= John A. Hall =

Canadian sociologist (born 1949)

John A. Hall (born 1949) is the James McGill Emeritus Professor of Comparative Historical Sociology at McGill University, Montreal. He is the author or editor of over 30 books. Hall holds British, Canadian and American citizenships.

==Education and Previous Posts==
Hall graduated from Oxford University in 1970. He received his MA from the Pennsylvania State University in 1972 and has completed his PhD at the London School of Economics in 1976.

He has held previous posts at Southampton University, the London School of Economics and Harvard University. He was an Invited Fellow at the Swedish Collegium for Advanced Studies in the Social Sciences (SCASSS) in Uppsala, Sweden, during the 1999-2000 academic year, Visiting Research Professor (1999-2002) at Queen's University in Belfast, the Fowler Hamilton Fellowship at Christ Church, Oxford in 2003, the Institute of Advanced Studies at Durham University in 2017, the Rockefeller Teaching Fellowship at Princeton 2017-8 and a Fellow at the University of Edinburgh 2019-2014. He has been an Honorary Professor of Sociology and Politics at the University of Copenhagen since 2001. He served as Dean of the Faculty of Arts 2003-2005.

==Honours==
He received the Prix Marcel Vincent in 2004 and the Prix du Quebec in 2016. In 2012, Hall was named a Fellow of the Royal Society of Canada. The RSC also presented him with the Innis-Gérin Medal in 2016.
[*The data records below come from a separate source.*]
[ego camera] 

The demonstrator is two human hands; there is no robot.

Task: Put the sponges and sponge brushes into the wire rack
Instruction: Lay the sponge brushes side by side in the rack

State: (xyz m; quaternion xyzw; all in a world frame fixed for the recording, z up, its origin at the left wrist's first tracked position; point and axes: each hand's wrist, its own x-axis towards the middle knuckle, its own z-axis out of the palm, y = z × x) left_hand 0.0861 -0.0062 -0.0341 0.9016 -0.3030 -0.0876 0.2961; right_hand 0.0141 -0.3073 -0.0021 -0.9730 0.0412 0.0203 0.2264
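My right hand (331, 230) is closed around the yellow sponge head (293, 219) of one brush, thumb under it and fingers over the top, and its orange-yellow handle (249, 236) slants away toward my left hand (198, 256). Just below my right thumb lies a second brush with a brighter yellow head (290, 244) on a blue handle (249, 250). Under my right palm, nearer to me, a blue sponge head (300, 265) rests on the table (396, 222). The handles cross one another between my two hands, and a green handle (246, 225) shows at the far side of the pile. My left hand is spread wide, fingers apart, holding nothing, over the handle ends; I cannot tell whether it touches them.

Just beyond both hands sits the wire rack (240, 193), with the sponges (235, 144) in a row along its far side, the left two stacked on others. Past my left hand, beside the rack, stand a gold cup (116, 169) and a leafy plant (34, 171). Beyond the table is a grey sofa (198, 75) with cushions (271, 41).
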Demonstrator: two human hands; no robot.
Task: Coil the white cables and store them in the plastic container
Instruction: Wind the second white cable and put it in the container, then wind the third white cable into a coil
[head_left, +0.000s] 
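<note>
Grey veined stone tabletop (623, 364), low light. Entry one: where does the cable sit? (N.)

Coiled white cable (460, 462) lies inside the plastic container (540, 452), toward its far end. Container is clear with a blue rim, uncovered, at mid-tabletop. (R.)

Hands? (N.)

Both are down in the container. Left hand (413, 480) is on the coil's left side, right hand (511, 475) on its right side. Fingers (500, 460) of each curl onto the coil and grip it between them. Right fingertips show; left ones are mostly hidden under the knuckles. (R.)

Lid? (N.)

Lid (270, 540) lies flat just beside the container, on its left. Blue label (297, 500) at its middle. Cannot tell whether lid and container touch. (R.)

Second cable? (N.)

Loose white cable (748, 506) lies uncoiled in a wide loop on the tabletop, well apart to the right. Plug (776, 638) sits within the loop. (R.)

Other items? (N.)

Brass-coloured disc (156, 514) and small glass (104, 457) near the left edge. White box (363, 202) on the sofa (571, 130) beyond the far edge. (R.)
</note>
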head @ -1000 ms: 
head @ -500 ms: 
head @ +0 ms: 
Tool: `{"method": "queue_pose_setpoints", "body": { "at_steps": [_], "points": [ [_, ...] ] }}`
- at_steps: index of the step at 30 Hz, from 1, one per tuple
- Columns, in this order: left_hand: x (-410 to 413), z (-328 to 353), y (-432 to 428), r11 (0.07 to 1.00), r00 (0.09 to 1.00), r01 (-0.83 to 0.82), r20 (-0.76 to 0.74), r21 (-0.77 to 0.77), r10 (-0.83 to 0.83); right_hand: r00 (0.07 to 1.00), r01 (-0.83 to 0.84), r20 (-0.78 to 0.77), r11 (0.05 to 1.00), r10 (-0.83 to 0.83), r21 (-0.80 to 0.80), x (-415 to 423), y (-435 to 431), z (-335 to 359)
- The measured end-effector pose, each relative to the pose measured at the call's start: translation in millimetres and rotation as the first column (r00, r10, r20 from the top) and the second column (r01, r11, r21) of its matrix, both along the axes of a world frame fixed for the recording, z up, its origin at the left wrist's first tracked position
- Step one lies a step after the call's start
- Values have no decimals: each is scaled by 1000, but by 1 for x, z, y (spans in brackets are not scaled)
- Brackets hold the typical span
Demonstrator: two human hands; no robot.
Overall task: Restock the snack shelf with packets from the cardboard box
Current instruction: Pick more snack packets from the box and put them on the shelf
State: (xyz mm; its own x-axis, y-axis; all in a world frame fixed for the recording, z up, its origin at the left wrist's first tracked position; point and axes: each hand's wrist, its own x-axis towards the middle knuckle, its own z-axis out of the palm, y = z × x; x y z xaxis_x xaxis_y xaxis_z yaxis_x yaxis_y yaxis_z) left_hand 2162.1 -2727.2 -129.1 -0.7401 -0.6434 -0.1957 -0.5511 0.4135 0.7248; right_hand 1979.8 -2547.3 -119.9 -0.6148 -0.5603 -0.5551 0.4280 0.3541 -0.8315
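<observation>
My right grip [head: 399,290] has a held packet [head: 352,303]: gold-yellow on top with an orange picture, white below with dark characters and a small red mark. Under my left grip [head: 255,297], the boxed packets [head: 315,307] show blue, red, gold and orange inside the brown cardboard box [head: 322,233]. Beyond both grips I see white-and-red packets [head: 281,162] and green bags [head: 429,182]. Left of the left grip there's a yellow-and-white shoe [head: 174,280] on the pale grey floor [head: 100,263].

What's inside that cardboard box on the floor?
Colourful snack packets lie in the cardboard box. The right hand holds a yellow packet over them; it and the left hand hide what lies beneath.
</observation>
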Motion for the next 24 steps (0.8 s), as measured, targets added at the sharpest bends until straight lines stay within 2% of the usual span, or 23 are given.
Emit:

An edited volume discussing his work was published in 2019 (States and Nations, Power and Civility: Hallsian Perspectives, edited by Francesco Duina. Toronto: University of Toronto Press).

==Academic Research==

Hall is known for moving between sociological theory and history, claiming that social theory is based on too small a time frame with historical research often lacking sharp analytical questions. He has been influenced by Ernest Gellner, Michael Mann and Patricia Crone. His work on nationalism, states and empires is well known, as is his work in political economy and on liberalism and civility. He is the biographer of Ernest Gellner.

==Selected publications==

- (2024) Nations States and Empires. Polity.
- (2024) `Adam Smith and Sociology'", European Journal of Sociology.
- (2021) The World of States, Co-author J. Campbell, Second Revised Edition, Cambridge.
- (2021) `Jewish Conditions, Theories of Nationalism', co-author L. Riga, Nations and Nationalism.
- (2021) What Capitalism Needs: Forgotten Lessons of Great Economists, Co-author J. Campbell, Cambridge.
- (2017) The Paradox of Vulnerability: States, Nationalism and the Financial Crisis. Princeton.
- (2013) The Importance of Being Civil. Princeton.
- (2013) Nationalism and War, edited with S. Malesevic. Cambridge.
- (2010) Ernest Gellner: An Intellectual Biography. Verso.
- (2006) National Identity and the Varieties of Capitalism: The Danish Experience. edited with J. Campbell and O.K. Pedersen. McGill-Queen's University Press.
- (1999) Is America Breaking Apart?, c-author C. Lindholm, Princeton.
- (1996) International Orders. Polity.
- (1994) Coercion and Consent: Studies on the Modern State. Polity.
- (1988) Liberalism, Paladin.
- (1985) Powers and Liberties: The Causes and Consequences of the Rise of the West. Blackwell (1986 Penguin.
- (1979) The Sociology of Literature. Longmans.